Preparing for EP response

First, the system state at $t_y$ is the initial condition for the EP response


In [15]:
x0=x_next(t_yield)
v0=v_next(t_yield)
print(x0, v0)


0.06250000230469434 0.7097432496991541

now, the load must be expressed in function of a restarted time,

$\tau=t-t_y\;\rightarrow\;t=\tau+t_y\;\rightarrow\;\sin(\omega t)=\sin(\omega\tau+\omega t_y)$
$\rightarrow\;\sin(\omega t)=\sin(\omega\tau)\cos(\omega t_y)+\cos(\omega\tau)\sin(\omega t_y)$

In [16]:
cS = Po*cos(w*t_yield)
cC = Po*sin(w*t_yield)

print(Po*sin(w*0.55), cS*sin(w*(0.55-t_yield))+cC*cos(w*(0.55-t_yield)))

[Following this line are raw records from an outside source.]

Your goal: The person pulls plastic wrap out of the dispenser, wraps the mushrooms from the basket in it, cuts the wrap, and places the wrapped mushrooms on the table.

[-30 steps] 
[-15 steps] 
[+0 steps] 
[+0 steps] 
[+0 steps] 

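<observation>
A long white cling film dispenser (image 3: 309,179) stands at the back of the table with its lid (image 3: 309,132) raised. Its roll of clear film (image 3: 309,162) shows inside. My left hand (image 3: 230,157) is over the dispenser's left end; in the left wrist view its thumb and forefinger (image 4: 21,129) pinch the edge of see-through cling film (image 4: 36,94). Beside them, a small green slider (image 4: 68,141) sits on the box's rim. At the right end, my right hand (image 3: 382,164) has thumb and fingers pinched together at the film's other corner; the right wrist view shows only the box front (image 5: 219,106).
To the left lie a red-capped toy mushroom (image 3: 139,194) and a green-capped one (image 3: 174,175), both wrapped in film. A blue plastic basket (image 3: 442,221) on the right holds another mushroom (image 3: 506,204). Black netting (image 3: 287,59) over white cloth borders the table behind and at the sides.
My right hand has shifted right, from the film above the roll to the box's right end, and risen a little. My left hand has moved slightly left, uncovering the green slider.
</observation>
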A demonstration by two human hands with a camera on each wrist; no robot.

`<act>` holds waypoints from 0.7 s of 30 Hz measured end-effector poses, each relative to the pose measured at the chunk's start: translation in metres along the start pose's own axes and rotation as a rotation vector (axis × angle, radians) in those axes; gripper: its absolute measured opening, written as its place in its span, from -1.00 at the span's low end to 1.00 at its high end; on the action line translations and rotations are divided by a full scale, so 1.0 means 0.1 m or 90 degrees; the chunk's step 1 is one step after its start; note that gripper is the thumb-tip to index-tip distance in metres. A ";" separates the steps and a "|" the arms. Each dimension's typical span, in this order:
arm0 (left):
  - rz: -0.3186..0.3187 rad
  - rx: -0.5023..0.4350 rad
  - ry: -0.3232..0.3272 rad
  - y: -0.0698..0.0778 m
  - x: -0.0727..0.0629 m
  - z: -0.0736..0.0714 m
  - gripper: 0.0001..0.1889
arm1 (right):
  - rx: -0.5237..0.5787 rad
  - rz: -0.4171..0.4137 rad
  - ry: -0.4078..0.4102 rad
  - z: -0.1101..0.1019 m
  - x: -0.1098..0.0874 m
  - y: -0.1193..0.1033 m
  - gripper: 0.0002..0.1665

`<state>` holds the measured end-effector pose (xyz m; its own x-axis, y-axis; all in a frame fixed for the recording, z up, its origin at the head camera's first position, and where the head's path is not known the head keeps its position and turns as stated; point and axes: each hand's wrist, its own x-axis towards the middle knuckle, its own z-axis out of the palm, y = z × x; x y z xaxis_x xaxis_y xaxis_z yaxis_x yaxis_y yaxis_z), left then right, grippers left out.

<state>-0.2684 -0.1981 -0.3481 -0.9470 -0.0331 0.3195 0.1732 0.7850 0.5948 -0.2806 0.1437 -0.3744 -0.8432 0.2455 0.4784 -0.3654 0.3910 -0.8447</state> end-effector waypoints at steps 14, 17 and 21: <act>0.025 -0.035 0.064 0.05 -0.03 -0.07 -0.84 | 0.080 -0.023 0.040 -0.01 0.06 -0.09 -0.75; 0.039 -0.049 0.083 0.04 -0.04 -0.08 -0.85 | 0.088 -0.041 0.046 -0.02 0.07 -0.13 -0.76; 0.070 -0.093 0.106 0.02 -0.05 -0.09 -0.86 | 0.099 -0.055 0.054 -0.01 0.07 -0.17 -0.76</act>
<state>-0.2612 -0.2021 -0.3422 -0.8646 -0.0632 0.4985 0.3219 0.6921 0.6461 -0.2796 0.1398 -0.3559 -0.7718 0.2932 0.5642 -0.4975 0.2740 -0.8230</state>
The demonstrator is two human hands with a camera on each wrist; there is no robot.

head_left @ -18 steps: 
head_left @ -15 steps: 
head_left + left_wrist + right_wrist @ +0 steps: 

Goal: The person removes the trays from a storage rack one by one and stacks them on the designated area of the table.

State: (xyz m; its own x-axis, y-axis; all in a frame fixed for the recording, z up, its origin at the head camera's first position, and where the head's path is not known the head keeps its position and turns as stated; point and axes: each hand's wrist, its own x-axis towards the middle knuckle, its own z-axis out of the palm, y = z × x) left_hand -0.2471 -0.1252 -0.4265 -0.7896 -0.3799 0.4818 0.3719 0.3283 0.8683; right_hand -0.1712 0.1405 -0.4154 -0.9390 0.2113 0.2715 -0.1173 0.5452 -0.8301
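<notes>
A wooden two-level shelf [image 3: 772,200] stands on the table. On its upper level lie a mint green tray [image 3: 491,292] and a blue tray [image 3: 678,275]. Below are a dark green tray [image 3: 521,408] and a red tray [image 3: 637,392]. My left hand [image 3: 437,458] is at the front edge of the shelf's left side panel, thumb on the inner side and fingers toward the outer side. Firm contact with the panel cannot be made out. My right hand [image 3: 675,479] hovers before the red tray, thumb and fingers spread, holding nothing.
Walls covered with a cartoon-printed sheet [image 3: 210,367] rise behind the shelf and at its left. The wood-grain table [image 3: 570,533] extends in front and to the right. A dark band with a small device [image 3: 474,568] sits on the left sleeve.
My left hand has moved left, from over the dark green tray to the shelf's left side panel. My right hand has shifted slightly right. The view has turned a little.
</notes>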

-2999.999999999998 -2999.999999999996

Now we generate the displacement and velocity functions for the yielded phase, please note that the yielded spring still exerts a constant force $f_y$ on the mass, and that this fact must be (and it is) taken into account.


In [17]:
x_next, v_next = resp_yield(mass, damp,    cC,cS,w, -fy, x0,v0)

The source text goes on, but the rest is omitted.